=== WHAT IS BEING ASKED ===
Only one stretch of the data below is wanted: the lines starting at the one with "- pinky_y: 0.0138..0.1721" and ending at the one with "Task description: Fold", both included, given again exactly.

** Opening PROVIDED MATERIAL block **

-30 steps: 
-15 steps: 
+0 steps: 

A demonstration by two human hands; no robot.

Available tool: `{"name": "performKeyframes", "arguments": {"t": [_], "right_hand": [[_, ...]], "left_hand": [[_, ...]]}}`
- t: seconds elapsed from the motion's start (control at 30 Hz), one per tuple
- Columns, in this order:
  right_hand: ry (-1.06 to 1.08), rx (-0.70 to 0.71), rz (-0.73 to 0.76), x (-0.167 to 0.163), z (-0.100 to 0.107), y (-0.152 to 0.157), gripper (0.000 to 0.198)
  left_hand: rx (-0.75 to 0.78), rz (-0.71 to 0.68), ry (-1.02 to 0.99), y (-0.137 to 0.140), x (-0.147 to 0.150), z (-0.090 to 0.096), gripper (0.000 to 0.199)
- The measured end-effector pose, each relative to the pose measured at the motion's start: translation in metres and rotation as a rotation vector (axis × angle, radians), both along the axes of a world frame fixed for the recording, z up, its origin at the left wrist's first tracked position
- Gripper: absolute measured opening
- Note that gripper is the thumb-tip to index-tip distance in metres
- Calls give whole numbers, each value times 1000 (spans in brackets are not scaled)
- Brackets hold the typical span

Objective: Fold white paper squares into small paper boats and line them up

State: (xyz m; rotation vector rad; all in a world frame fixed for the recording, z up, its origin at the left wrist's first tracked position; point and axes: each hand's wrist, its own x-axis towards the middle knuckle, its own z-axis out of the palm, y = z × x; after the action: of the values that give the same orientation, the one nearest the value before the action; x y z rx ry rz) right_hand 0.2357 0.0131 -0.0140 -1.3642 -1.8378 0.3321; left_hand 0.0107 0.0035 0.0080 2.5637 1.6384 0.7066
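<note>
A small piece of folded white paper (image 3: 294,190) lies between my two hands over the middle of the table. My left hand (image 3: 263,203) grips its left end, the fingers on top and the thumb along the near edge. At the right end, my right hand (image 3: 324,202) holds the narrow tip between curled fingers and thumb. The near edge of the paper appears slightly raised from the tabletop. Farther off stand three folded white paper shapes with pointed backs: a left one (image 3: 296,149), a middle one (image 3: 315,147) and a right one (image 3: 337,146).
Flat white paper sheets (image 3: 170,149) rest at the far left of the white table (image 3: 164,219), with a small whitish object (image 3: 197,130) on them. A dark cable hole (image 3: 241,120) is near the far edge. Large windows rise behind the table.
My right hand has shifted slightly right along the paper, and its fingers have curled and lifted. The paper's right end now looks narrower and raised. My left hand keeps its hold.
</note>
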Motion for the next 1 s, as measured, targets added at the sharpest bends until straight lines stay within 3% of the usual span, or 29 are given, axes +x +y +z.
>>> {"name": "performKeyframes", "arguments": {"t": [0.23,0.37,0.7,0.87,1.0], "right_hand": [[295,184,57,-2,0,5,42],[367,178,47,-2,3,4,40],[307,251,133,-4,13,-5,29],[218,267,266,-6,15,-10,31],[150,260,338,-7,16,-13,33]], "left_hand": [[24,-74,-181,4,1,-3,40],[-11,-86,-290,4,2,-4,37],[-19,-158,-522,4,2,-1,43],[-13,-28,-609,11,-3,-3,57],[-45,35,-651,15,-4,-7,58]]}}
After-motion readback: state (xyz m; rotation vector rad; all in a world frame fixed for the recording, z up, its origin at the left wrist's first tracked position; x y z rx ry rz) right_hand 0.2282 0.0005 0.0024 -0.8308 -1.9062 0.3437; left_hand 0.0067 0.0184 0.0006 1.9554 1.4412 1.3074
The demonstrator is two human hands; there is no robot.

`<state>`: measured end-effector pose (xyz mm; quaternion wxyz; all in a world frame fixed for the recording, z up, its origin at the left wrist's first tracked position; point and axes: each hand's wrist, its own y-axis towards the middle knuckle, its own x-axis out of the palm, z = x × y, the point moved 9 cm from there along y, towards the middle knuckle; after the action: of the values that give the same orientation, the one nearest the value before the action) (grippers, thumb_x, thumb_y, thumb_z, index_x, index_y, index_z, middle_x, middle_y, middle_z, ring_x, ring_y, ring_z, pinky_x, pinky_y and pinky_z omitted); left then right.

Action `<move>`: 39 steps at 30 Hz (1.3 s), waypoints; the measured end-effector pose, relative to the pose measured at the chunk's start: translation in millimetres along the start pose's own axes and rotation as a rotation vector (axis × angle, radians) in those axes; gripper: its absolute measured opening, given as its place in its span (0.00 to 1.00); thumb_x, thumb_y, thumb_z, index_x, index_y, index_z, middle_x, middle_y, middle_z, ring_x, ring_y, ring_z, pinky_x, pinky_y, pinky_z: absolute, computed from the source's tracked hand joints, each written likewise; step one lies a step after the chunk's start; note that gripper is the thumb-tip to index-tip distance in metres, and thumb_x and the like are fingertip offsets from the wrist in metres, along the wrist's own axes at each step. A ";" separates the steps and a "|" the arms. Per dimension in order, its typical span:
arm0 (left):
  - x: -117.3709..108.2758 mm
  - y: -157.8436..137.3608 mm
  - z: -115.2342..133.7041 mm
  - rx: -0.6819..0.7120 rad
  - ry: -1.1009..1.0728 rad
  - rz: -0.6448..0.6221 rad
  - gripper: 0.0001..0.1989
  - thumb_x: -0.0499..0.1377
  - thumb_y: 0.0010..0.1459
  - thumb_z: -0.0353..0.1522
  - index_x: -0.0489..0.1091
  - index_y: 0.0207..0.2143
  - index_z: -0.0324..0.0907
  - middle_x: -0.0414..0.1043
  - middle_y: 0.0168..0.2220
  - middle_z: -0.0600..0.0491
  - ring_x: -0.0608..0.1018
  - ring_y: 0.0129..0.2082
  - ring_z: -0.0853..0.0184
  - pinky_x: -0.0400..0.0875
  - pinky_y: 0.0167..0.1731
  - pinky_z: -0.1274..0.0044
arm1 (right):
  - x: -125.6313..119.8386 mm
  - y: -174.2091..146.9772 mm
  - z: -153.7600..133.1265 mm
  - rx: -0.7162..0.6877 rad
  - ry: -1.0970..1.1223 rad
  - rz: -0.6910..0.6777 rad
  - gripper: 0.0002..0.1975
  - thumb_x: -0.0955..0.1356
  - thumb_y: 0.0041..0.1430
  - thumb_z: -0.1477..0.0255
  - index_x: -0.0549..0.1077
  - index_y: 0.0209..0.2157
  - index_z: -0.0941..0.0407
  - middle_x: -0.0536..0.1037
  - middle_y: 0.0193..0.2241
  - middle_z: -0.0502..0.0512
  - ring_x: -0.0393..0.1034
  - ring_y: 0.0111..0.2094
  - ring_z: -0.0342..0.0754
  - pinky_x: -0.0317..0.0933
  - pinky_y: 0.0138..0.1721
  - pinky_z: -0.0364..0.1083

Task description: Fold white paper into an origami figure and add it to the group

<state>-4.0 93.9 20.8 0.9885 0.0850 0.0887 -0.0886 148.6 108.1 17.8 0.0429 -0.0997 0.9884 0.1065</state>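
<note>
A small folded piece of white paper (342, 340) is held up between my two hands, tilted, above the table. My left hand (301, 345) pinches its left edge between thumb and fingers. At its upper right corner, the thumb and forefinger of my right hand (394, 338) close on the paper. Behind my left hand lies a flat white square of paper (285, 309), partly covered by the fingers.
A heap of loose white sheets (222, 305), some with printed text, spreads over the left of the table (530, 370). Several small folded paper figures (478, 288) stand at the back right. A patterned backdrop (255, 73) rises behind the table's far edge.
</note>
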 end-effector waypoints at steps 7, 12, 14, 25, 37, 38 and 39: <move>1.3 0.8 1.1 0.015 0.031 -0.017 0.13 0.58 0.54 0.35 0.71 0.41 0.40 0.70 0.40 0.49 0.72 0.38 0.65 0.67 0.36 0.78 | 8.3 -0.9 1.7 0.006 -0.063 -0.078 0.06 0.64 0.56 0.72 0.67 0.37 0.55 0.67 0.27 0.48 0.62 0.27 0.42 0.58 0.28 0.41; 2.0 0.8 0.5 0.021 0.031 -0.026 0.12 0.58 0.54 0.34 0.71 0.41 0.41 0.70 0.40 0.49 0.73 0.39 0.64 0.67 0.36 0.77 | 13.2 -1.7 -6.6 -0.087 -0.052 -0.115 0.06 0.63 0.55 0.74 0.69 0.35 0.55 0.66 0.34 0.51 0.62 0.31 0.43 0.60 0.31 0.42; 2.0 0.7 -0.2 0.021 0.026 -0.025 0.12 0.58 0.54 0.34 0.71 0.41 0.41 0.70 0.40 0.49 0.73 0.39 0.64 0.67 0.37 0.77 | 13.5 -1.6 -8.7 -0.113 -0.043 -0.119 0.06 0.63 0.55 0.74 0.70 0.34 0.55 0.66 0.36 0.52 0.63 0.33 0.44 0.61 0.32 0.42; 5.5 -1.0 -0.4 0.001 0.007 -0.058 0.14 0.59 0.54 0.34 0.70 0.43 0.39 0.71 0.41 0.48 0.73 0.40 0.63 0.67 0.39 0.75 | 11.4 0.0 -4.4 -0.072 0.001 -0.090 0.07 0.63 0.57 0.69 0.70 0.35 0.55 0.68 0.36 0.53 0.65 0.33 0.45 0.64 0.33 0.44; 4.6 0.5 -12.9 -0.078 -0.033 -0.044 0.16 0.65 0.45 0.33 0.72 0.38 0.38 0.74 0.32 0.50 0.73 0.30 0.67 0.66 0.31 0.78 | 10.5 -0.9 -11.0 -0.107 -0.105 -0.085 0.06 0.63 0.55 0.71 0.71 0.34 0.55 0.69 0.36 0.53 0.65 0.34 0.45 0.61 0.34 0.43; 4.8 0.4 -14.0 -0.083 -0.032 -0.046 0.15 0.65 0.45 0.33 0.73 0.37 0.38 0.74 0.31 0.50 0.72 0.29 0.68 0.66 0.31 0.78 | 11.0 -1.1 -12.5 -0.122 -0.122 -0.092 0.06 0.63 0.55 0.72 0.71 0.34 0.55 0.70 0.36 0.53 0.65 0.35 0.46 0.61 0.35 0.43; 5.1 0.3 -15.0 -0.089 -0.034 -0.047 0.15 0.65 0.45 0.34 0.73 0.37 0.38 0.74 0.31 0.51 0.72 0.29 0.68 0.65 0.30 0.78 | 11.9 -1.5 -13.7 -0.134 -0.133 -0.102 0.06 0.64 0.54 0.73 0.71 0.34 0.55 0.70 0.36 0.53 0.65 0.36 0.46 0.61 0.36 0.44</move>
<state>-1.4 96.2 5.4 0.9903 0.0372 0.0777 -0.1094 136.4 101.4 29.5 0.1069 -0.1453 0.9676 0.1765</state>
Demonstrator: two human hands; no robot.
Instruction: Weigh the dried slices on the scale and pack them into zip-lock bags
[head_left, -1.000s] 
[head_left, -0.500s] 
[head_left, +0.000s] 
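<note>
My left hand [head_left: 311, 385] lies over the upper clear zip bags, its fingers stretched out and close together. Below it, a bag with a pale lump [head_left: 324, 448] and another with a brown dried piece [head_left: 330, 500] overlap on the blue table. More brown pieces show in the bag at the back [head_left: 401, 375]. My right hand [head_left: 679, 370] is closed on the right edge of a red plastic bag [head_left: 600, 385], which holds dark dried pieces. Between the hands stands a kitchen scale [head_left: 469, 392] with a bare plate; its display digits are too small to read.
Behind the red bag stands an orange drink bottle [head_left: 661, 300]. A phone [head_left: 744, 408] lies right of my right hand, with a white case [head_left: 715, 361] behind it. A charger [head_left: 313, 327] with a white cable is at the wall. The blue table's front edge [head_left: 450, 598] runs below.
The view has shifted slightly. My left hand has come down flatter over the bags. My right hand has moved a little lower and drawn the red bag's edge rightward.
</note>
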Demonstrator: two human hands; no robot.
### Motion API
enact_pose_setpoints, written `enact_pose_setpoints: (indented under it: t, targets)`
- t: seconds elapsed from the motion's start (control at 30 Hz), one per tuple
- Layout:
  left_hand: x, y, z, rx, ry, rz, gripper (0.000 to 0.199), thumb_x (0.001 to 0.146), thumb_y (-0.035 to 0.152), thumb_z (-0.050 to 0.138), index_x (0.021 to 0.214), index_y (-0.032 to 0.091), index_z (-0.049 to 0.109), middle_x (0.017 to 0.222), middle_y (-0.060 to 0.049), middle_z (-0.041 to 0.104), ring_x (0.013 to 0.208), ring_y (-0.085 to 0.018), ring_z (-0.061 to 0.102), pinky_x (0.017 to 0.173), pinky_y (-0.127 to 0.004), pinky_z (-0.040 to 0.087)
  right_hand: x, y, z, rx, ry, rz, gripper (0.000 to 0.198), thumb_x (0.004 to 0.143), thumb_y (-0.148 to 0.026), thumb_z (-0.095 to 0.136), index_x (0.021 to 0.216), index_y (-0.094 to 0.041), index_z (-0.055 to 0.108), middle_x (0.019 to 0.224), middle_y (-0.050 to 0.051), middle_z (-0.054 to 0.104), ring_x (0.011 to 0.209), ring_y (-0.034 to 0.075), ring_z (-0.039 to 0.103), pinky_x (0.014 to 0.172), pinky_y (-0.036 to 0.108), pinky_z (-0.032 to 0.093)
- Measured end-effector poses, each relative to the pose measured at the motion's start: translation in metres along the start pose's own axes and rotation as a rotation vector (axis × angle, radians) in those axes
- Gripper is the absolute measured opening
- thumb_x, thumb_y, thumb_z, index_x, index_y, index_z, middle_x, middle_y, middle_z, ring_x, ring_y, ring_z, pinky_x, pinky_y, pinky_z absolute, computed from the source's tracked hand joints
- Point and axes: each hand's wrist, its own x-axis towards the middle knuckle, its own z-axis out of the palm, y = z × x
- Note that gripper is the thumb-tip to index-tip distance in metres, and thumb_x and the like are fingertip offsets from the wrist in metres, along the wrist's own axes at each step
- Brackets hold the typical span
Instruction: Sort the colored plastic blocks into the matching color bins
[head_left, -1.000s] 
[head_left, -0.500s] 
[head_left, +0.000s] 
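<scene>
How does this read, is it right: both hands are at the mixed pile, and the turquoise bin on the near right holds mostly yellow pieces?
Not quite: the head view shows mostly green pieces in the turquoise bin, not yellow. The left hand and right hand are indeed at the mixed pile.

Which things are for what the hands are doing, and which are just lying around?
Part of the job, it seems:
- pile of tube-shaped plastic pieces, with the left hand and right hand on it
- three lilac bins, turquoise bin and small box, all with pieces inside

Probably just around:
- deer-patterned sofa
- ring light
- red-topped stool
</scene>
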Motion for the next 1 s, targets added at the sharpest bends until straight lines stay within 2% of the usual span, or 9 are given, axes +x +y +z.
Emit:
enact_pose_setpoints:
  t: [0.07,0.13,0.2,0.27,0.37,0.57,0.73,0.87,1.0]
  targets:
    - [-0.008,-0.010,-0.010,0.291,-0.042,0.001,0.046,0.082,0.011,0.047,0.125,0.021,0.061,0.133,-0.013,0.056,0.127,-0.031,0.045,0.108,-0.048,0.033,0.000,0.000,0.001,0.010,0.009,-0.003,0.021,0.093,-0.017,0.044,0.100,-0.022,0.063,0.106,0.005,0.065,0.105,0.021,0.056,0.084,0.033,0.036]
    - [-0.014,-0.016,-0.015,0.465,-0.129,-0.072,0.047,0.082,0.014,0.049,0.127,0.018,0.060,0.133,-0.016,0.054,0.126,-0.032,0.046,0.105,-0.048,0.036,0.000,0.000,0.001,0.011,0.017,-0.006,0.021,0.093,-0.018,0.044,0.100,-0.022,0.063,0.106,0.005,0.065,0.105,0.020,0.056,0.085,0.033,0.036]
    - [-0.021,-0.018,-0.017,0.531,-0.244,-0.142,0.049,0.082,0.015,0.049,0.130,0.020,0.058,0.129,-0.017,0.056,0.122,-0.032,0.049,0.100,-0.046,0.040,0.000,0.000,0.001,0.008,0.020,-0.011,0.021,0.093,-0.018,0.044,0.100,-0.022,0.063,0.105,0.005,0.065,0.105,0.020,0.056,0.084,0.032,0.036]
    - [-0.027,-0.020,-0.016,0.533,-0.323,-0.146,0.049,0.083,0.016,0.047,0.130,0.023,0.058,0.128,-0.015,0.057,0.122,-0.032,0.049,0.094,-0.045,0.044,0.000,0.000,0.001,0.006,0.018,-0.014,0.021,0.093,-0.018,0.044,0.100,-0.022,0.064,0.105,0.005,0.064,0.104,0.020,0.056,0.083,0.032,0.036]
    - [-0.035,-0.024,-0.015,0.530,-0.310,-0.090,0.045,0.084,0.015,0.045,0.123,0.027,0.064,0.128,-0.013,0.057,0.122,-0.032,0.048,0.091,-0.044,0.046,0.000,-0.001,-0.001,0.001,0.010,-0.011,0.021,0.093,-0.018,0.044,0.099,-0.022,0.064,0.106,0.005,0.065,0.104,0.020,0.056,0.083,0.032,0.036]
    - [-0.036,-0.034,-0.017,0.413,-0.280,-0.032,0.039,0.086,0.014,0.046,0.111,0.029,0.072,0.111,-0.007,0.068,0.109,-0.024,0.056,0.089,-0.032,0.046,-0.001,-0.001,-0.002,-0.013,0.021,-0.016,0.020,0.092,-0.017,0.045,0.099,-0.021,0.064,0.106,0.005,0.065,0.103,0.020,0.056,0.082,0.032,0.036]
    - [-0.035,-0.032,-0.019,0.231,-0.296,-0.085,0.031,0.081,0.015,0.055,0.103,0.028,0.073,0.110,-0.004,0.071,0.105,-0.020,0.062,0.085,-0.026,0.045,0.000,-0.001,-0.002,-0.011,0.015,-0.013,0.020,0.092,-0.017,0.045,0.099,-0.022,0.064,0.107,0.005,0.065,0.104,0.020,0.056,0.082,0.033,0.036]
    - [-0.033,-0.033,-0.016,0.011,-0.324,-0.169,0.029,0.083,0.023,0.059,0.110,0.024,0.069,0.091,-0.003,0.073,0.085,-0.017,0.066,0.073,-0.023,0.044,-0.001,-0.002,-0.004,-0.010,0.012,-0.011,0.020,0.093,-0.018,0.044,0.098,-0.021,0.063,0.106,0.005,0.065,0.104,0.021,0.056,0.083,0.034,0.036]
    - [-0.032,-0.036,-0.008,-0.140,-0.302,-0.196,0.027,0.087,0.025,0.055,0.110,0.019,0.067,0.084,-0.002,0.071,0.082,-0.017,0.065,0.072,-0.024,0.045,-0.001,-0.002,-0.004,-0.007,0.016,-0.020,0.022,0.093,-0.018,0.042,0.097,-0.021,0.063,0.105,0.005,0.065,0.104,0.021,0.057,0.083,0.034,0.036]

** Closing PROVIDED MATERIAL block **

=== SOLUTION TO THIS PROBLEM ===
  - pinky_y: 0.0138..0.1721
  - pinky_z: -0.0364..0.1083

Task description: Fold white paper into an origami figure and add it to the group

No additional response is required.